Rare all- blue crab donated to Sultana
CHESTERTOWN — An extremely rare, completely blue crab of the species Callinectes sapidus was donated to Sultana Education Foundation Oct. 1 by waterman Jamie White.
According to a news release from the Sultana Education Foundation, the crab was caught off of Rock Hall. Its color represents a genetic abnormality that can occur in crustaceans, the release states.
“I pulled it up and I thought it was spray painted,” White said.
White donated the all-blue crab to Sultana Education Foundation so that program participants can get a close look at the rare crustacean. Although all blue crabs have some amount of blue pigmentation on their shells, this example is most likely an extremely rare genetic mutation that has altered the amount of certain pigments in the shell.

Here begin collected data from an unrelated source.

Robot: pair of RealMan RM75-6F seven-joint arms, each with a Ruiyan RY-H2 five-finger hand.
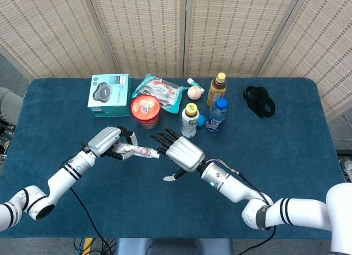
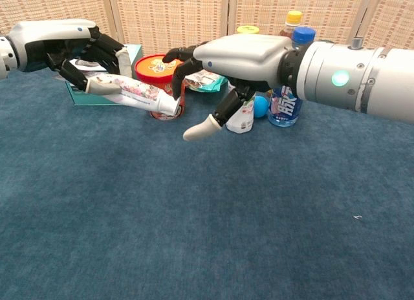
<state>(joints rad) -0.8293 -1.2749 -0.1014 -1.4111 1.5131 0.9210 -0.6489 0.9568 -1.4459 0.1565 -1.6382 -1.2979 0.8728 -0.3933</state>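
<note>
My left hand (image 1: 107,142) grips a floral-printed tube (image 1: 135,151) by its flat end, just above the blue tabletop. In the chest view the tube (image 2: 132,93) slants down to the right from my left hand (image 2: 71,44), its white cap lowest. My right hand (image 1: 184,155) hovers palm down right next to it, fingers spread and holding nothing. The dark fingertips (image 2: 176,80) sit at the cap end, and I cannot tell whether they touch it. The thumb of my right hand (image 2: 239,54) points down and away from the tube.
Behind the hands stand a red-lidded cup (image 1: 145,110), a teal box (image 1: 109,94), a snack bag (image 1: 159,90) and three bottles: yellow-capped (image 1: 190,120), blue-capped (image 1: 216,114), amber (image 1: 216,89). A peach ball (image 1: 194,92) and a black bundle (image 1: 259,100) lie farther back.
</note>
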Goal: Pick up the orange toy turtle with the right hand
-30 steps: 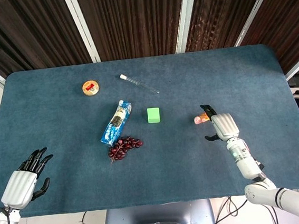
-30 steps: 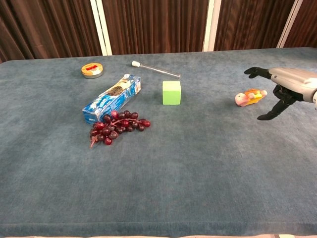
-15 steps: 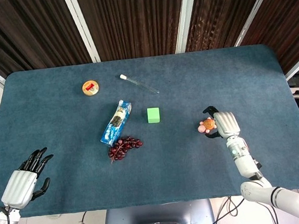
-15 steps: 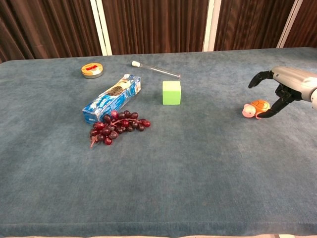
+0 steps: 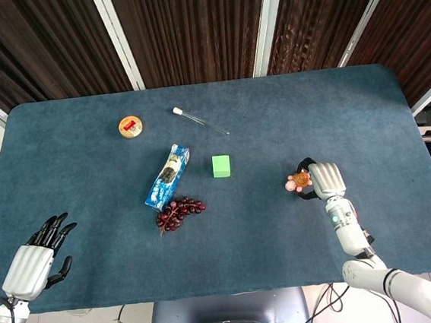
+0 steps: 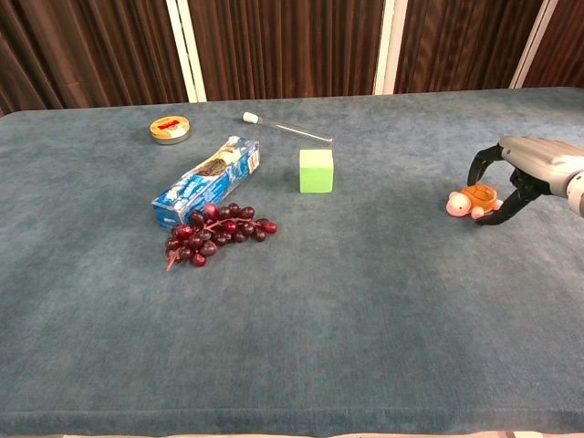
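The orange toy turtle (image 5: 300, 179) (image 6: 473, 201), with its pink head pointing left, sits on the blue table cloth at the right. My right hand (image 5: 323, 180) (image 6: 529, 166) is right beside it. The hand's fingers (image 6: 478, 167) curl over the shell from behind and the thumb presses its near side, so the turtle is pinched between them. It still touches the cloth. My left hand (image 5: 33, 263) rests at the table's near left corner with its fingers spread and nothing in it; the chest view does not show it.
A green cube (image 5: 221, 165) (image 6: 317, 171) stands mid-table. Left of it lie a blue snack packet (image 5: 167, 176) (image 6: 206, 182) and red grapes (image 5: 178, 211) (image 6: 215, 233). Further back are a round tin (image 5: 130, 126) (image 6: 171, 129) and a clear tube (image 5: 200, 121) (image 6: 287, 130).
The turtle has shifted slightly nearer and turned upright. My right hand followed it down and its fingers have curled in around it. My left hand has not moved.
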Robot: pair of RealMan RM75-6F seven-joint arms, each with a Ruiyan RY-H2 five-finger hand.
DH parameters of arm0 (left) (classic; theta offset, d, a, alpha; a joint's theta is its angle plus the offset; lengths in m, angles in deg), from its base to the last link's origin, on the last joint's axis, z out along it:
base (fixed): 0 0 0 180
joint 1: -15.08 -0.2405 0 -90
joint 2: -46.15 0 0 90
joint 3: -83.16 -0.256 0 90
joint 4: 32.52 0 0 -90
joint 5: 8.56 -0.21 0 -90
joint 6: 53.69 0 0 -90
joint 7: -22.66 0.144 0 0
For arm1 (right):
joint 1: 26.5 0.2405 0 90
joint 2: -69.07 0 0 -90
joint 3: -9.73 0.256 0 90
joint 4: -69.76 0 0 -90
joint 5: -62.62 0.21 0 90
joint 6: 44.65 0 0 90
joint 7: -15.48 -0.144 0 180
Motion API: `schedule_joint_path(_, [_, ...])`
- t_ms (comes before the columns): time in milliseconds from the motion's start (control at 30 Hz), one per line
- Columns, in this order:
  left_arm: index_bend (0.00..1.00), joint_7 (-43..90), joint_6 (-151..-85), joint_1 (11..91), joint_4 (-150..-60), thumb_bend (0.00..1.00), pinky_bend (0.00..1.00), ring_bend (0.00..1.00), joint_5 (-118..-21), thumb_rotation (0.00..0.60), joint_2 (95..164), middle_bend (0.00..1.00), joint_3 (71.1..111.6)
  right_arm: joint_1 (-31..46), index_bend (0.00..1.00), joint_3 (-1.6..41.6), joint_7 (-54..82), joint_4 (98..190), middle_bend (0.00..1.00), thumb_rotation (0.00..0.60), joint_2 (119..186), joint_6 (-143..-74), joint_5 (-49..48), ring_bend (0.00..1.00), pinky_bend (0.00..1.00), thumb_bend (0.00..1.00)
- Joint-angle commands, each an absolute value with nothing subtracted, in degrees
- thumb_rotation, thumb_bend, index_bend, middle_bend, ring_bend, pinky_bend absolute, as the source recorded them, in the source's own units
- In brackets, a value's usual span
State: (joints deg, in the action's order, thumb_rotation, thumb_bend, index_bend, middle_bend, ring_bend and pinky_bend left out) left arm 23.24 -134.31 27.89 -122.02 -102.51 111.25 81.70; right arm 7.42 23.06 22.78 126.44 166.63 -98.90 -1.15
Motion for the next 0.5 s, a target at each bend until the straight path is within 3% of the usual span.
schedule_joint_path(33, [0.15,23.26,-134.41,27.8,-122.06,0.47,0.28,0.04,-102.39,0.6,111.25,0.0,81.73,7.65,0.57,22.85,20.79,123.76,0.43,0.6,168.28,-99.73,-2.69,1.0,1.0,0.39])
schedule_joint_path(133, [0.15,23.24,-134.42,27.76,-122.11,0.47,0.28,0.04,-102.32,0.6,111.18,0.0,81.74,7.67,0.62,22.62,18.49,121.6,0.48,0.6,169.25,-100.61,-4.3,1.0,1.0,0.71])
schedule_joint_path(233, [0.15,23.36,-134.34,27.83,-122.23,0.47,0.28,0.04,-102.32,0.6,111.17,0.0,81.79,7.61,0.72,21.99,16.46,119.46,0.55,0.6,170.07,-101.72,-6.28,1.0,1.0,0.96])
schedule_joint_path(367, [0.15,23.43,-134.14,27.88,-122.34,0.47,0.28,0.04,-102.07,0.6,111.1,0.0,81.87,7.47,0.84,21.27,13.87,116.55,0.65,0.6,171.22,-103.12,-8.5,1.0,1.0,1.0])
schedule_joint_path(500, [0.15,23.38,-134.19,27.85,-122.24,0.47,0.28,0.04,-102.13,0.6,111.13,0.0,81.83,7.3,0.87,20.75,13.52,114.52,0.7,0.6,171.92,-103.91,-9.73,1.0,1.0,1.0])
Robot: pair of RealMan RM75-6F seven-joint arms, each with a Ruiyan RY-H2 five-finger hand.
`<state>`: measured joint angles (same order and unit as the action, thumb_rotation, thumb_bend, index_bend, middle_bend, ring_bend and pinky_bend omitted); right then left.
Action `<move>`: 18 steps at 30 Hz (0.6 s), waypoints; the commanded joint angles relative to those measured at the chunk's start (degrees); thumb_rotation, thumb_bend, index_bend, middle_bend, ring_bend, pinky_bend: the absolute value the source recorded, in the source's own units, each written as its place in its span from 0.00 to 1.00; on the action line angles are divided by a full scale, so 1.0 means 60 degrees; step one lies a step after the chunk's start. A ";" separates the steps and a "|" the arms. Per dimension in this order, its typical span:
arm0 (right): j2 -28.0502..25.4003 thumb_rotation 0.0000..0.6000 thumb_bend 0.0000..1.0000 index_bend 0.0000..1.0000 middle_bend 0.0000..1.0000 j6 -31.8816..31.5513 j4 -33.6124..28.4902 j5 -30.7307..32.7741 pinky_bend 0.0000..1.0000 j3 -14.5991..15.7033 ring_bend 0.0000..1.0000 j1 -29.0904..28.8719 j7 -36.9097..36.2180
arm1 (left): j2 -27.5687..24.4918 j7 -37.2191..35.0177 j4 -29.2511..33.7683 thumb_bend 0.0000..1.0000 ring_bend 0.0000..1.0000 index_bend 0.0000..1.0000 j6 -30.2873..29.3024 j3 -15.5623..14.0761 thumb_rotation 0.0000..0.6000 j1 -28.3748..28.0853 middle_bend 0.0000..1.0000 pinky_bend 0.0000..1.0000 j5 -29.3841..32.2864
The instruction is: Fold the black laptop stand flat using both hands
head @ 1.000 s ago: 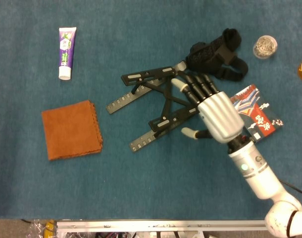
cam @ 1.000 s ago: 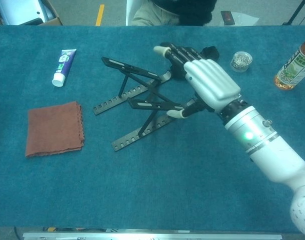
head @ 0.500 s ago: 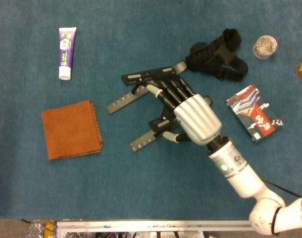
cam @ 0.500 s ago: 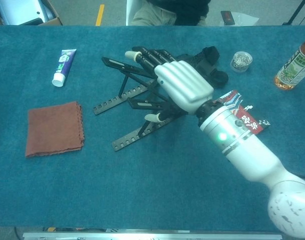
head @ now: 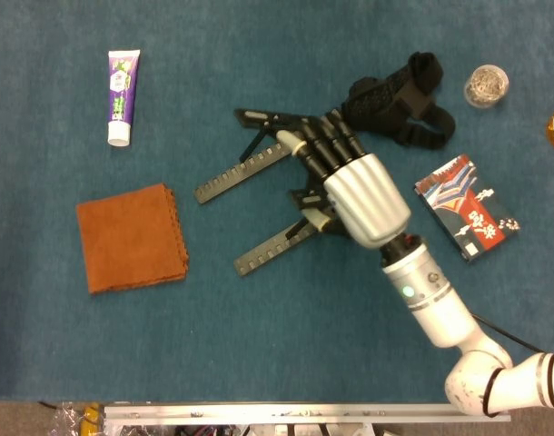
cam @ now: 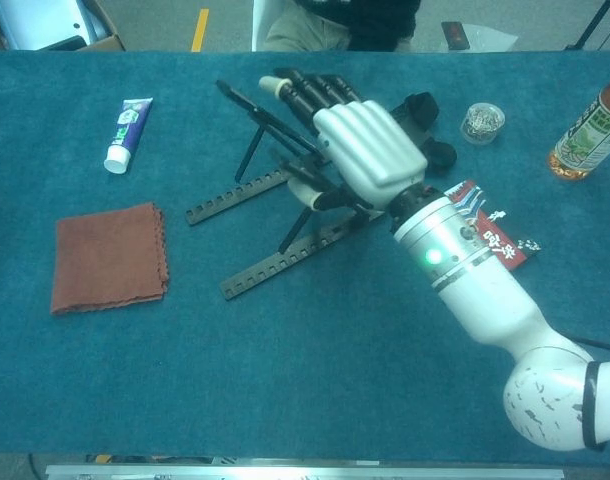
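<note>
Head view: the black laptop stand (head: 268, 186) lies near the middle of the desk (head: 259, 345), a little toward its far edge, still opened out. Two notched base rails run toward the near left; thin upper arms rise above them. It looks like stiff, hinged metal or hard plastic, light enough to skid on the blue cloth cover when pushed, so I judge one hand should pin a base rail while the other presses the raised arms down near their hinges. The right hand (head: 350, 186) lies over the stand's right part, fingers extended along an upper arm and thumb tucked beneath. It seems to be grasping that arm, but the palm covers the contact, the hinges and the rails' right ends. The left hand is nowhere to be seen.

Chest view: the stand (cam: 275, 215) shows its height better, one upper arm tilted steeply toward the far edge. The right hand (cam: 350, 150) wraps that raised frame from the right, fingertips over the top bar. Whether the thumb truly clamps underneath cannot be made out. The left hand is absent here too.
</note>
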<state>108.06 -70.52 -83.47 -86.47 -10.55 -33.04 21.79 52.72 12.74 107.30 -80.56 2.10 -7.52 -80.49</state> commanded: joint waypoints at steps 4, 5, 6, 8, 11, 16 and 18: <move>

Albino, orange and even purple crabs have been reported in the Chesapeake Bay in the past, as well as “mosaic” crabs, which are one color on part of their body, according to the release.
The all-blue crab, which is a 6-inch mature male, is currently residing in one of the brackish water fish tanks in Sultana Education Foundation’s Chestertown Holt Center wet lab. It appears in good health and seems unaware that is truly is a “once in a blue moon” crab, the release states.
To learn more about Sultana Education Foundation’s public or school programs, visit sultanaeducation.org.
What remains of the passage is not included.